Murder trials are not enjoyable. They are emotionally draining for the victim’s family and friends. They are oftentimes exhausting for prosecutors and witnesses. Many people view trials as searches for truth. Some people believe trials are hurdles to punishment. “The person who killed the victim didn’t give her any rights to life or liberty; why should we care about the defendant’s rights?” is a frequent – and illogical — retort of the social media age.
The reason behind American criminal trials is to hold the government, with its vast resources and power, to a high burden. Trials are supposed to be exhaustive affairs because they’re designed to make it really, really hard for the government to punish people. Without trials, the government could punish anybody for anything, regardless of whether anybody did anything wrong or whether anybody even deserves to be punished. This is why defendants are presumed innocent until proven guilty and why the government must bear the heavy burden of proving defendants guilty beyond a reasonable doubt.

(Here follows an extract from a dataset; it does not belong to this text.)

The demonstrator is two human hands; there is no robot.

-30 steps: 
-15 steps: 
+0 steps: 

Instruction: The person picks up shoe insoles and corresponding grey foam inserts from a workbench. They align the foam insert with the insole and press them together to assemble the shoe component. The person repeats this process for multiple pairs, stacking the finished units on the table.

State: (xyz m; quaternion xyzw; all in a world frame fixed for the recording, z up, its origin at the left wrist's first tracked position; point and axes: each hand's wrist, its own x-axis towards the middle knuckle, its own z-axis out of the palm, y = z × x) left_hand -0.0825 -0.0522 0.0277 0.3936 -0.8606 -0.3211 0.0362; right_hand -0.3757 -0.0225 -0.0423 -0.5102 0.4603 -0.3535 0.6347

I adamantly maintain that sympathy for the victim, her friends, and her family is an entirely separate matter from whether or not the defendant is getting a fair trial. I refuse to give the government an easy pass when people in positions of power and authority want to punish a fellow citizen. Without restraining government actors with a high burden of proof in criminal matters, none of us would have freedom.
After two days of testimony, the state’s case against Quinton Verdell Tellis revealed several cracks. Tellis is facing capital murder charges in Mississippi. Prosecutors say he dated Jessica Chambers, 19, for about two weeks. He set her car and her body on fire, they allege, on December 6, 2014. She died a few hours later in the early morning hours of December 7, 2014, with burns covering 93% of her body. The charge is “capital murder” because Chambers died during the alleged commission of an underlying felony — the burning of her car. Prosecutors could have asked for the death penalty, but chose not to do so.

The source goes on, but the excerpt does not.